To solve this we, for example, could change examples:

  1. to figure out the checkpoint immediately after we init TrainingArguments and just before model is created.
  2. then change from_pretrained() API to do keep everything as is, except loading the weights from state_dict, if say skip_weights_load=True is passed:

So the code becomes:


    if training_args.do_train:
        if last_checkpoint is not None:
            checkpoint = last_checkpoint
        elif os.path.isdir(model_args.model_name_or_path):
            checkpoint = model_args.model_name_or_path
        else:
            checkpoint = None

    model = AutoModelForSeq2SeqLM.from_pretrained(
        model_args.model_name_or_path, 
        [...],
        skip_weights_load=checkpoint is not None,
    )

    if training_args.do_train:
        train_result = trainer.train(resume_from_checkpoint=checkpoint)

Any flaws in my thinking?

@patrickvonplaten, @sgugger

sgugger commented 3 years ago

This can be achieved by just doing model = AutoModelForSeq2SeqLM.from_config(config) when the checkpoint is not None. I don't believe it will be much faster however as your analysis in #9205 pointed out to the random initialization as being the bottleneck.

stas00 commented 3 years ago

This can be achieved by just doing model = AutoModelForSeq2SeqLM.from_config(config) when the checkpoint is not None.

From here, right? https://github.com/huggingface/transformers/blob/88ac60f7b5f6d4b62245dc21653ea3d5db7d4935/src/transformers/models/auto/auto_factory.py#L362

Great idea!

Then this important part would be missed:

            with deepspeed.zero.Init():
                model = cls(config, *model_args, **model_kwargs)

I guess I need to add it to from_config anyway, which would solve this part

and also this won't be done:

   model.eval()

but the latter is probably redundant anyway.

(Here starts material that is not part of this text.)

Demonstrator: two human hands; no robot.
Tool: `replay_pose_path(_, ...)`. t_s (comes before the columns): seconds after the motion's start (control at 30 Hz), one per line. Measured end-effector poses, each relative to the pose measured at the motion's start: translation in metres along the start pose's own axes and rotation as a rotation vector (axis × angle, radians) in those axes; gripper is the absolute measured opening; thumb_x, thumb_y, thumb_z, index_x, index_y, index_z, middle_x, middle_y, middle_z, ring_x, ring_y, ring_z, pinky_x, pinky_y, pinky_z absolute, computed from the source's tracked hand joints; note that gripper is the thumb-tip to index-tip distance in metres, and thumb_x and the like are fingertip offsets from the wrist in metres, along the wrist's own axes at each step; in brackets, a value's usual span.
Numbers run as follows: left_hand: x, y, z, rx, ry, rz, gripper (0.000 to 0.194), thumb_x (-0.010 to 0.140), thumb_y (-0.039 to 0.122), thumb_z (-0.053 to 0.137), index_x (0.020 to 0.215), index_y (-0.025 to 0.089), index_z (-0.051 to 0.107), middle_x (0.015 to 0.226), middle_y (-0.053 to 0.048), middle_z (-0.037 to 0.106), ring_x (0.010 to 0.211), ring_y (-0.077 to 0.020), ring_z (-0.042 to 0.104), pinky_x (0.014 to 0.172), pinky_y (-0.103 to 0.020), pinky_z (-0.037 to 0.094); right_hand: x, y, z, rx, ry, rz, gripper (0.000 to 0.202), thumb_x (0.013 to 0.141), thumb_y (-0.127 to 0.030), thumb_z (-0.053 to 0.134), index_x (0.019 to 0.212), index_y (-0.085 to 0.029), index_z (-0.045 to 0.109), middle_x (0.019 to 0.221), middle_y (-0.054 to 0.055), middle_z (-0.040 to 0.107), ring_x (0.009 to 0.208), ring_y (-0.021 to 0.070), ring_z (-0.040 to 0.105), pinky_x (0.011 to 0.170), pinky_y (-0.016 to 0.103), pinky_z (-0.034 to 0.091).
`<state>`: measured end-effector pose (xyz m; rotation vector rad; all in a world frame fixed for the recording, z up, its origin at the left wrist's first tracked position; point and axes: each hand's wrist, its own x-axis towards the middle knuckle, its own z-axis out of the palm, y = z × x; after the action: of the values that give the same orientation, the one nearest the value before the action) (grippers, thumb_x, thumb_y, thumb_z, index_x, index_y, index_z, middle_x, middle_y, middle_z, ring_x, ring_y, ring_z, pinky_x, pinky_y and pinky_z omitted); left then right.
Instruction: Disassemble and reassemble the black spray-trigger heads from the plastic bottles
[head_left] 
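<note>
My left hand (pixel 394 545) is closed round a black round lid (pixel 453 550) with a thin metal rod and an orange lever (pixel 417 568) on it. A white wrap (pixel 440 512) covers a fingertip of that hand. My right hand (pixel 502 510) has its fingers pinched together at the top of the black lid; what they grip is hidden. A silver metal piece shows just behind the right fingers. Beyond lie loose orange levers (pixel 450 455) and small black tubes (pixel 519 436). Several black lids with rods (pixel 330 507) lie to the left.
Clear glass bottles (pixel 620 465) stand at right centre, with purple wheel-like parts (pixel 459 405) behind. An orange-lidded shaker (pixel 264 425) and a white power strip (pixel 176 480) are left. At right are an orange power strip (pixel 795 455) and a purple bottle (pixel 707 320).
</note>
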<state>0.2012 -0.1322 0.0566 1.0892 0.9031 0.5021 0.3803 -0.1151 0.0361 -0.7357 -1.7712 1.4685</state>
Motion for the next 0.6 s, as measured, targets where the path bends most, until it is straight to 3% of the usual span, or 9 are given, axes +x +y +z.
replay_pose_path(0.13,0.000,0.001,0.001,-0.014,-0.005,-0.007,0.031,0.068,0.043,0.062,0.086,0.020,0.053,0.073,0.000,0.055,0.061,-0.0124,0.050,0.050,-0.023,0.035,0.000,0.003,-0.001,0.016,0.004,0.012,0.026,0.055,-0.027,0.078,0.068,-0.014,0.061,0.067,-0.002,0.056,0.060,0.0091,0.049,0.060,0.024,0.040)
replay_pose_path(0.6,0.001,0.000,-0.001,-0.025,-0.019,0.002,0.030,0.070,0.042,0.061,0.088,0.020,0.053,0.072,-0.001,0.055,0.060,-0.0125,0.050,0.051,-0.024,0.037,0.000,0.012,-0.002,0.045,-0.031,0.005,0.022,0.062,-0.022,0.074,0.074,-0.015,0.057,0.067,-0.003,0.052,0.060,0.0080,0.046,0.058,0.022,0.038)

I don't believe it will be much faster however as your analysis in #9205 pointed out to the random initialization as being the bottleneck.

For huge models every saving counts! once you start working with models like t5-11b it's excruciatingly slow to wait for things to start.

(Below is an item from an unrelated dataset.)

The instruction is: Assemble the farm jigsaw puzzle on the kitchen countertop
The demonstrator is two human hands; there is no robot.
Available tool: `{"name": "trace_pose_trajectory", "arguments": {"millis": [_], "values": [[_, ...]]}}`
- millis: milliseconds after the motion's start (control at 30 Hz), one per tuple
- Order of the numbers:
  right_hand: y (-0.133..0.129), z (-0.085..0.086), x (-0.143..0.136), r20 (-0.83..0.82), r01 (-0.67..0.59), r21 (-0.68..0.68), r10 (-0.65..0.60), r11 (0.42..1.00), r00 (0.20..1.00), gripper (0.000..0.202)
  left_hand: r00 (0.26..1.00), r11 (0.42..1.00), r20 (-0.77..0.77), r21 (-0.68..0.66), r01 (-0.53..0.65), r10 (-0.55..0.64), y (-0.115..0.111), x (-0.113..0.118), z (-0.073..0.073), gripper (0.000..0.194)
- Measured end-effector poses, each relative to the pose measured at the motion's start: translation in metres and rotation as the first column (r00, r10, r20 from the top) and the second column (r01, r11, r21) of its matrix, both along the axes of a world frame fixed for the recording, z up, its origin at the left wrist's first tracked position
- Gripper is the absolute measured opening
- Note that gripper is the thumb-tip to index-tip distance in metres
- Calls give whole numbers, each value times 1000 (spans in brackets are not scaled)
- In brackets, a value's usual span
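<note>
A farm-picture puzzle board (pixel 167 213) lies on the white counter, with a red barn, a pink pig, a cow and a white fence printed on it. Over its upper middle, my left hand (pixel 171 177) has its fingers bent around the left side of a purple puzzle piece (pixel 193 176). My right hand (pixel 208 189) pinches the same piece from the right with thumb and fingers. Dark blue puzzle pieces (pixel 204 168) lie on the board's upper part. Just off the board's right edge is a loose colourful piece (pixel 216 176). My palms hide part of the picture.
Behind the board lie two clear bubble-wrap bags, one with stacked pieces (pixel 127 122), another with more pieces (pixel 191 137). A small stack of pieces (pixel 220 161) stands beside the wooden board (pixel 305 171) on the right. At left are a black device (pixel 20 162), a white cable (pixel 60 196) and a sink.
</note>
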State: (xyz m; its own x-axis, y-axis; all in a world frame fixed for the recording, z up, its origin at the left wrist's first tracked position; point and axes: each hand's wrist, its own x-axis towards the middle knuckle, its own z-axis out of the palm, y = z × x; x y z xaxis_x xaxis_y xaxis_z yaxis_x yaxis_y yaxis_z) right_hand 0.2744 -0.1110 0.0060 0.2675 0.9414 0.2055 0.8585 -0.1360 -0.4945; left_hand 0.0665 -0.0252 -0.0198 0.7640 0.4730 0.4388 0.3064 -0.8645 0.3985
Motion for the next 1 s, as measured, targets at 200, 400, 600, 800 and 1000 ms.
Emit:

Should I try one example and re-shuffle the order of the code?

sgugger commented 3 years ago

Yes, we should try on one example first! Though the first step is to fix the from_config method of AutoModel :-)

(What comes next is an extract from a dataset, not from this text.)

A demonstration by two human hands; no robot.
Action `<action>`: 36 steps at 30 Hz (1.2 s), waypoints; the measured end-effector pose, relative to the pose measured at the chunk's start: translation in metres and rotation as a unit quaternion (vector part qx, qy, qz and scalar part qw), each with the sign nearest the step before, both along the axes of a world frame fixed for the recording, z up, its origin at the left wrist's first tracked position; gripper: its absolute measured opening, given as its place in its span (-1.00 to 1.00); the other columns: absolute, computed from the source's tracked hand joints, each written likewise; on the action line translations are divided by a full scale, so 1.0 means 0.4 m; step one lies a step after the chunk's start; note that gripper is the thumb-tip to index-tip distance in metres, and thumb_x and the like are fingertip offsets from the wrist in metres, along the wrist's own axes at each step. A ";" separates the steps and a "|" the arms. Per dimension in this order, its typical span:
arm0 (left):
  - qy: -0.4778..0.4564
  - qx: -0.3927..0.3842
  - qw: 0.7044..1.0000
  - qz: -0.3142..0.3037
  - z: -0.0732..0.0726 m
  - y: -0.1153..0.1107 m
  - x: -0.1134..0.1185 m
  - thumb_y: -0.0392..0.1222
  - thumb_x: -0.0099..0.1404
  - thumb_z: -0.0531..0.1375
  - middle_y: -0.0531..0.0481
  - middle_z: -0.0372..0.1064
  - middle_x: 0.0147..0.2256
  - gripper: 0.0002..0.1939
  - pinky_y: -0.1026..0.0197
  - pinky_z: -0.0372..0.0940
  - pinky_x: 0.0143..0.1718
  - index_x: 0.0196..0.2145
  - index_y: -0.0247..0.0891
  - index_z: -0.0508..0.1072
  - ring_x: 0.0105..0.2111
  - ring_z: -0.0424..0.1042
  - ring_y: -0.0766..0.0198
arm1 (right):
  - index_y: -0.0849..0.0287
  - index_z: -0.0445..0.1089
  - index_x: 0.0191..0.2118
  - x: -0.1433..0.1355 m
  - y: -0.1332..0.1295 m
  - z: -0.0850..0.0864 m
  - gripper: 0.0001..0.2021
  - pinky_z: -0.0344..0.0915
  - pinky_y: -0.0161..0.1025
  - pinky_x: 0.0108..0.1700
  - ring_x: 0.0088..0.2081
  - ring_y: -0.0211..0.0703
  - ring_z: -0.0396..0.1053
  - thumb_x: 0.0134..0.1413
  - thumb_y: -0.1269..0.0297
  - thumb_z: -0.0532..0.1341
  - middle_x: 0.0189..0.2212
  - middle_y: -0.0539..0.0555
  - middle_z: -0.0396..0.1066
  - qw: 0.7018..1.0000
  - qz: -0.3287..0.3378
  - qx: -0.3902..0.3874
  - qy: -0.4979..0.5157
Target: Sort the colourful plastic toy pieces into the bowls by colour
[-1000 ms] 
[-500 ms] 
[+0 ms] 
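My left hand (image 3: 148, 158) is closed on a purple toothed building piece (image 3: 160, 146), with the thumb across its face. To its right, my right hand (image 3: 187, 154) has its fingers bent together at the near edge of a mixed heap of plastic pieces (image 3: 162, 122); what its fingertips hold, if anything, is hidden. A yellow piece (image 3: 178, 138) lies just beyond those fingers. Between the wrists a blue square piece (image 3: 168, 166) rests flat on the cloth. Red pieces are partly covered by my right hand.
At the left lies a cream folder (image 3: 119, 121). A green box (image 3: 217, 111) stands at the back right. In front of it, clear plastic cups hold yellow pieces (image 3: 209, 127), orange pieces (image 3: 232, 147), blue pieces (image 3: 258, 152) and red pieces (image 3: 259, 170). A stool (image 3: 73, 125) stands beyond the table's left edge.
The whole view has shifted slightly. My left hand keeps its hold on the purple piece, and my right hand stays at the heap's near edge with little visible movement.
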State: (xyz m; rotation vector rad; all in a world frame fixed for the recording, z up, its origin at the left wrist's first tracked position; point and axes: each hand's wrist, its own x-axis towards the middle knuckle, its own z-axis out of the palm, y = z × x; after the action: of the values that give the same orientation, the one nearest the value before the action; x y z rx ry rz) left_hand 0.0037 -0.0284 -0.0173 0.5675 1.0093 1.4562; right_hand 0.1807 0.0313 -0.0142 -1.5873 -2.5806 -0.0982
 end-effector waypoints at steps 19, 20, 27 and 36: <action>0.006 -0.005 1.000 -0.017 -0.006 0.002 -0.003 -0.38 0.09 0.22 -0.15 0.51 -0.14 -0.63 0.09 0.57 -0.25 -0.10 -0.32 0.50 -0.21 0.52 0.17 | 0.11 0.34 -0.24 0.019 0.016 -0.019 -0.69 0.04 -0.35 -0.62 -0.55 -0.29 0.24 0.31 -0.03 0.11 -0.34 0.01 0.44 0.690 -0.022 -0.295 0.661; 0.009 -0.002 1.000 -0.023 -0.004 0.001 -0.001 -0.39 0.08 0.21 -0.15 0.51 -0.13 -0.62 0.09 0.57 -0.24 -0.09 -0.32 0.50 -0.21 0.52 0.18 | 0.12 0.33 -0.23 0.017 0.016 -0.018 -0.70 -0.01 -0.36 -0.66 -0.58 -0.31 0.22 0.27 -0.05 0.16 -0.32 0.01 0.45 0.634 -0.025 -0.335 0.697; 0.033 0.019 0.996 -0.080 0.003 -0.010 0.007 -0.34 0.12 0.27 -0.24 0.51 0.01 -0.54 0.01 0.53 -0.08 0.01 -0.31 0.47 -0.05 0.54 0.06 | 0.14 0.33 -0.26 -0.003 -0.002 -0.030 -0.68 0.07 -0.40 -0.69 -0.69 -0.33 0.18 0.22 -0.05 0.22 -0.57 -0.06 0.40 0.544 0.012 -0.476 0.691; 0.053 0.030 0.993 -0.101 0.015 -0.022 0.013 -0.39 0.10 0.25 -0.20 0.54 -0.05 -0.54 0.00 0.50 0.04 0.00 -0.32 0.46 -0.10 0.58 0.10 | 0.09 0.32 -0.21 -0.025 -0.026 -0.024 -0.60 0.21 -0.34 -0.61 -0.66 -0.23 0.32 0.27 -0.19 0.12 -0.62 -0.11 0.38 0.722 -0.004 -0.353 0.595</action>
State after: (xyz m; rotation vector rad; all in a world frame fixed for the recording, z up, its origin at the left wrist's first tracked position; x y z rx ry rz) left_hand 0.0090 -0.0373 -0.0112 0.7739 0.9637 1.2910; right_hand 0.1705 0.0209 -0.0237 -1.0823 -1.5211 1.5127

stevemadere commented 8 months ago

I had this same problem and created a fork with a workaround. https://github.com/stevemadere/transformers/commit/3561eefe6162f6e768dd303f574aa7cef5976ba4

It adds a new parameter without_checkpoint_model: bool = False, to the Trainer.train() method. If that parameter is set to True, resume_from_checkpoint will skip over the model re-loading step and raises an error if no model was provided in the Trainer constructor.

I've integration tested it pretty thoroughly, having resumed training of a QLoRA model many, many times at this point.

Basically, I needed to resume training of a QLoRA model and did not have the patience to wait for all the kinks to be worked out in re-loading QLoRA models from within Trainer. It looks like there is supposed support for resuming with QLoRA added very recently but then some folks complaining that it does not actually work in practice:

In general, whenever there is a new model type that the Trainer does not explicitly know how to load, it will be impossible to resume_from_checkpoint for that kind of model until support is added to Trainer for loading that type of model.

We might do well to just provide folks a way to work around that without having to use my fork. :)

Let me know if you want me to turn that diff into a PR on this repo.

stas00 commented 8 months ago

I'm no longer at HF to make decisions and this thread is really really old - and now the solution is to create the model on the meta device and then replace it with pre-trained checkpoint.

stevemadere commented 8 months ago

I'll create a new issue for my problem which is apparently a bit different because I'm not concerned so much about efficiency as about the ability to continue training at all with a model that is not yet supported for reloading by Trainer.